Drug repurposing is often regarded as a cinderella child of new medicine discovery because ‘old drugs have expired patent exclusivities and the commercial opportunity is absent’. This is an erroneous view, because, in the first place, there are multiple ways to patent an old drug for a new use. And second, it is the differentiation of the new product relative to the old drug in its original indication, rather than a patent that underpins the necessary exclusivity.
But what if the old drug was never approved for marketing in the first place? Then, the necessity for differentiation is absent; such situations apply if the substrate for repurposing was abandoned midway along its development path, as is so often the case — sometimes for safety reasons, sometimes for efficacy reasons. The question then arises, is a patent necessary for the repurposed commercial development of an abandoned drug for a secondary use?
The answer, seemingly, is no. Let me quote an example.
Lonafarnib was originally discovered in the 1990s in an anticancer programme at Schering Plough, and given the drug research code SCH-66336. The development choice of cancer arose from the finding that mutant Ras proteins must be prenylated to exert their oncogenic effects, and that anticancer effects resulted with inhibitors of protein prenylation, specifically through the inhibition of protein farnesyltransferase. Industry researchers across the discovery-based pharmaceutical industry identified a number of compounds through either rational design, based on peptide- or isoprenoid-substrate characteristics, or through screening of in-house chemical libraries. However, as a class, protein farnesyltransferase inhibitors provided effects in cancer that were modest at best, with very few compounds showing anti-tumour activity. SCH-66336, although progressing far enough to earn the international non-proprietary name of lonafarnib, was ultimately abandoned for this indication.

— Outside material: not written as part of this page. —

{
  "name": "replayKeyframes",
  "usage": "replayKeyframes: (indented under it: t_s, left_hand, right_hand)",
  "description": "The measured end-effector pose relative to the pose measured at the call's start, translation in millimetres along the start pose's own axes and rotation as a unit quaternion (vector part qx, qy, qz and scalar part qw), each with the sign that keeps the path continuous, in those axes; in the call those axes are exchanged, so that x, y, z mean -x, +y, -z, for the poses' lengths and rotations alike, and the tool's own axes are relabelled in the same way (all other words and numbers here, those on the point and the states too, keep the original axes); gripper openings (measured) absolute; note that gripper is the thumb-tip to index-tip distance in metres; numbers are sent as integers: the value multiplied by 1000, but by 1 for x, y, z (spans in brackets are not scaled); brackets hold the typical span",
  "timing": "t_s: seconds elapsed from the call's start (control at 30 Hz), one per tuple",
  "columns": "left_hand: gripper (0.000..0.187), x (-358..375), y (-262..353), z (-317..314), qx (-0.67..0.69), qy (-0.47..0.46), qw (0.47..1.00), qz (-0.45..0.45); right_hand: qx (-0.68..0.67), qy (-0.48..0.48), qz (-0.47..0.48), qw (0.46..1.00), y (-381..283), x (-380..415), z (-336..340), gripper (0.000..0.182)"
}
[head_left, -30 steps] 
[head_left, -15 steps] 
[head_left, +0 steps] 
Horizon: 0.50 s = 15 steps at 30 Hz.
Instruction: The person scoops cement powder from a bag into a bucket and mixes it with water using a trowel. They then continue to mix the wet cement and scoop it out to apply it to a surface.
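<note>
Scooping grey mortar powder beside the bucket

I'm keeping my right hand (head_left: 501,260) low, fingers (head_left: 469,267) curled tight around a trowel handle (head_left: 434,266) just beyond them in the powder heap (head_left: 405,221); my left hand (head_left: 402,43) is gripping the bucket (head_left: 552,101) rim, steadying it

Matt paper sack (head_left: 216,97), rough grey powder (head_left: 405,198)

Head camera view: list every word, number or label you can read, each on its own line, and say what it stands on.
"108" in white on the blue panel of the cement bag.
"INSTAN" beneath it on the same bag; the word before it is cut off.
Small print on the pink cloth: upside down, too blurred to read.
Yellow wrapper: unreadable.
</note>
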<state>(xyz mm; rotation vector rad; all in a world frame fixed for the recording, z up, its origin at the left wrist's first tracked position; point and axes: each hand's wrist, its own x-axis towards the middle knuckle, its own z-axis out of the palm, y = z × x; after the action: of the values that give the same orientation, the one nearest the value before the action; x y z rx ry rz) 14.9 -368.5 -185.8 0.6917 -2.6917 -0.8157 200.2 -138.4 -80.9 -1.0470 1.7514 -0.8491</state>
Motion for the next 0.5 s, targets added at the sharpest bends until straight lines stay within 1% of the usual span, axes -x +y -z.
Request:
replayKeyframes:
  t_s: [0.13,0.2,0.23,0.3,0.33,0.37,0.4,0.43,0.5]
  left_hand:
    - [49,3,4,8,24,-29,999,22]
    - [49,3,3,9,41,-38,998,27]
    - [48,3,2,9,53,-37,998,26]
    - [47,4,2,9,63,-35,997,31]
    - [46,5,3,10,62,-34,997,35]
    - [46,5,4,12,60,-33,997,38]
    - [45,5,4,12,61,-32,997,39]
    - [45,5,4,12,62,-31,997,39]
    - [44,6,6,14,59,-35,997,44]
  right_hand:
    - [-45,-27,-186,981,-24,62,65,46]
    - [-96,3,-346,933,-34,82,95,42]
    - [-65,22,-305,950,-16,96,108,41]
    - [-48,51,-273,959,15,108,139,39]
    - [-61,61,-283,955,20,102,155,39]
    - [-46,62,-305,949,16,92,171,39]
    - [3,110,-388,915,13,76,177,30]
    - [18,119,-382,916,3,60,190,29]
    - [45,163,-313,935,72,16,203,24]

But what about other uses? Hutchinson-Gilford Progeria syndrome is a rare genetic disease that causes premature aging and death and has a debilitating effect on people’s lives. Patients with the syndrome experience accelerated cardiovascular disease from the buildup of defective progerin or progerin-like protein in cells. Most patients die before the age of 15 years from heart failure, heart attack or stroke.
Progeria results from a mutation in the LMNA gene, which produces protein Lamin A, partly through its farnesylation. It was proposed that protein farnesyltransferase inhibitors may ameliorate some of the disease phenotypes. Preclinical studies from 2006 found that treatment of progeria mice with lonafarnib could dramatically prevent the development of disease characteristics. These results prompted the launch of a phase II clinical trial examining the use of lonafarnib in progeria patients. This pilot was successful, resulting in a pivotal trial in 62 patients, in which the lifespan of those treated with lonafarnib increased by an average of three months through the first three years of treatment and by an average of 2.5 years through the maximum follow-up time of 11 years.
Lonafarnib was taken to both the US and European pharmaceutical regulators, and given approval under the brand namde Zokinvy in 2020 and 2022 respectively, with Orphan designation awarded in both jurisdictions. This gives the developing company Eiger Biopharmaceuticals market exclusivity for 7 and 10 years respectively, during which time no other product for Hutchinson-Gilford Progeria syndrome containing lonafarnib can be approved.
However, what about patent exclusivity? A quick review of the FDA Orange Book shows that two method of use patents will expire in October 2023 and July 2024. Patents therefore provide 3-4 years of commercial exclusivity in the US, whereas Orphan exclusivity doubles that. So, in essence, the commercial viability of Zokinvy depends on Orphan designation rather than patent exclusivity.
In a further twist, Eiger are also developing lonafarnib in combination with ritonavir for Hepatitis Delta virus (HDV), the most severe form of hepatitis, for which there are no approved treatments. HDV occurs only as a co-infection in individuals infected with Hepatitis B Virus, and leads to more severe liver disease, accelerated liver fibrosis, liver cancer, and liver failure. Approved treatments for Hepatitis B Virus have no impact on HDV. This development is in Phase III, and has also been awarded an Orphan designation in both US and EU. However, unlike the progeria development, the product for HDV is also protected by a composition of matter patent protecting the combination of lonafarnib and ritonavir that is due to expire in 2035.